Rynn’s heart skipped a beat. Paddy! So Maguire had been right about his body turning up on this morning’s tide. Her stomach
knotted, her pulse leaped and it was all she could do to swallow the tea she’d just sipped. What her face looked like she
didn’t know, but her eyes were riveted on Alberta. Which, as soon as she realized, she remedied by glancing away, only to
discover that the eyes of everyone at the table were riveted on Alberta.
“A body?”
“Who is it?”
“Never say it’s someone we know!”
“Did they drown?”
The questions came thick and fast as Alberta, having scooped up a cup of tea and a scone, dropped into the chair across from
Rynn.
“I heard gunshots last night as I was getting ready for bed.” Alberta spoke in a hushed tone as she leaned in to share her
news with the table. “A lot of gunshots, like some sort of battle was going on. And they sounded like they came from that
direction. I think it might have something to do with that.”
Rynn blanched as she realized that Alberta had to be describing the soldiers firing on the Merrow. Had anyone else in the village or at Ballyshannon Court heard? They must have! Why had she not thought of that before?
The more pertinent question was, had anyone gone to investigate? Were there witnesses to what had happened after all?
Her stomach threatened to rebel against the toast.
But wait. A lightning review of the previous night’s events proved reassuring. Even if the gunfire had drawn someone out,
even if that someone had rushed immediately to the scene, by the time the soldiers had opened fire the Merrow would have been too far out and the darkness too concealing for anyone on shore to have seen anything, including her. It would, in fact, have been impossible.
She was—almost—sure.
No longer able to swallow, she put down her cup half finished as excited voices peppered Alberta with more questions.
A jingling bell caused a break in the conversation and had them all looking toward its source. Each of the mansion’s thirty-plus
rooms had a button to push if help was required by its occupant or occupants. The buttons were connected to small brass bells
fastened to a call board on the wall that summoned whoever was needed.
“It’s Lord Thomas,” Mrs. Frampton announced, and numerous pairs of eyes immediately turned toward Rynn. Lord Thomas Dunne
was assigned to Rynn.
“I’m going.” Glad of the interruption, she stood up. She was almost at the door when Ellen Green, another of the VADs, came
rushing in.
“Have you heard?” Pulling off her coat and in the process slinging raindrops everywhere, she included Rynn, who had stopped just short of the doorway, in the wide-eyed glance she sent around the room. “A woman’s dead down in Ladies’ Cove. The soldiers’ll be bringing her along shortly.”
“Someone from the village?”
“Why are they bringing her here?”
“What happened to her?” The questions came from multiple throats.
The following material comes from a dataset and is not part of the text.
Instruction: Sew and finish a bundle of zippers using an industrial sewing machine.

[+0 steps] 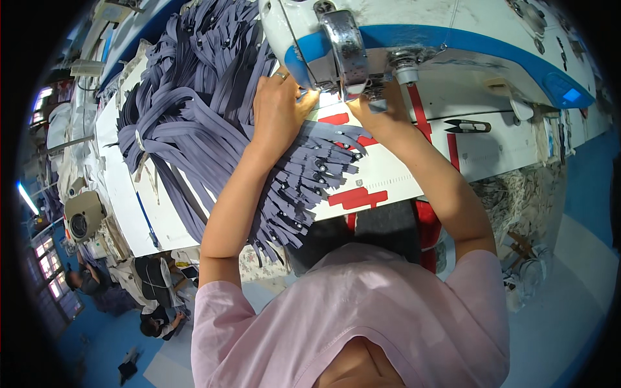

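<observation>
My left hand (277, 111) is beside the needle area of a white and blue sewing machine (401, 39). Its fingers are bent together, thumb toward the needle; whatever they pinch is too small to make out. Across from it, my right hand (383, 118) also has its fingers drawn in at the needle, partly hidden behind the machine's metal parts, and its hold is unclear. A thick bundle of grey-blue zippers (187, 123) lies left of my left hand and passes under my left forearm. Zipper ends with small sliders (317, 169) fan out between my forearms.
Black thread snips (467, 126) lie on the white table (394, 174) to the right. Red tape strips (359, 198) mark its surface. A blue pen (147, 220) rests near the left edge. Two other people (97, 281) are farther off at the lower left.
</observation>
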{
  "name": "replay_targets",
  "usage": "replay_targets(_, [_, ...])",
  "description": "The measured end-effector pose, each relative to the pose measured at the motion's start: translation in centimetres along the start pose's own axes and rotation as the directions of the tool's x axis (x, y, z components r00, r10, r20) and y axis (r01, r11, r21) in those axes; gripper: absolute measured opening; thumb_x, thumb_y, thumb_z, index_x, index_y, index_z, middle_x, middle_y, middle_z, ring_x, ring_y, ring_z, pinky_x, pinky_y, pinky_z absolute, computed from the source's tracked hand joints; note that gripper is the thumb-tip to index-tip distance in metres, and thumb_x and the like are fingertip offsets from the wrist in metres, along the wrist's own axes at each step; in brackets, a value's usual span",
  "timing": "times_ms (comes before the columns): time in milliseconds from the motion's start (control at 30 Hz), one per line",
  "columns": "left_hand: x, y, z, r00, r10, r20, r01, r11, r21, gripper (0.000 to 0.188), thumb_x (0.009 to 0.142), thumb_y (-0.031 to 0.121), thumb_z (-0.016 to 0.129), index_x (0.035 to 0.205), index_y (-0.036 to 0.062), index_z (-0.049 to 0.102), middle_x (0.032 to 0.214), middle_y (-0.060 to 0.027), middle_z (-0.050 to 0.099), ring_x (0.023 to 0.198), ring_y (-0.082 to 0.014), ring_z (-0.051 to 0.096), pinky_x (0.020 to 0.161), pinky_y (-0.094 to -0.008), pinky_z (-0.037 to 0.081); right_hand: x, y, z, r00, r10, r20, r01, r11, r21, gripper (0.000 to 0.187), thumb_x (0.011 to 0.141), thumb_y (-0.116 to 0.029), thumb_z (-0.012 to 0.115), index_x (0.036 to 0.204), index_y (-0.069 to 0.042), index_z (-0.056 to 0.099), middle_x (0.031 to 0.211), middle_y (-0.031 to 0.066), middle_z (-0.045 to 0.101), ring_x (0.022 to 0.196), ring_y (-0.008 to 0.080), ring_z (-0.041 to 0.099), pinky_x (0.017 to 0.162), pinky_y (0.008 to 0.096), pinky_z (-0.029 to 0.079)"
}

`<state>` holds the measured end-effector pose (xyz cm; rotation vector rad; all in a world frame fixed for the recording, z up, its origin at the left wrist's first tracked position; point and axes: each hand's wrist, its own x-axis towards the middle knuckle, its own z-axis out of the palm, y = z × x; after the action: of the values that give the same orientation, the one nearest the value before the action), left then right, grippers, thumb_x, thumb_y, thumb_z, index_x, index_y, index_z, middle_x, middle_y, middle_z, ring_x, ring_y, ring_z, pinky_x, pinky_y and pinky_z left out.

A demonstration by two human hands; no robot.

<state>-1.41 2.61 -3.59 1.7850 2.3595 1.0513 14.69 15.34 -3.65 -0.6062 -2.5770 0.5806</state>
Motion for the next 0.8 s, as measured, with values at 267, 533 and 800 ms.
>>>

“A woman?” Surprise wrung that one from Rynn. There had to be a mistake, Ellen had to be mistaken. The body in Ladies’ Cove had to
be that of a man, because it had to be Paddy. Who else could it be?
Ellen nodded vigorously as she hung her coat on a hook by the door and went for the cup of tea that Mrs. Frampton held out
to her. She, too, lived in the village, and would have followed approximately the same path Alberta had followed. “They want
the doctor to look at her, they said. I passed them on the road.”
“Who is it?” one of the girls asked.
“I don’t know. They had the body all wrapped up. I couldn’t see,” Ellen replied, and then everybody was talking over each
other as speculation flew.
The call bell jingled again. Rynn almost jumped.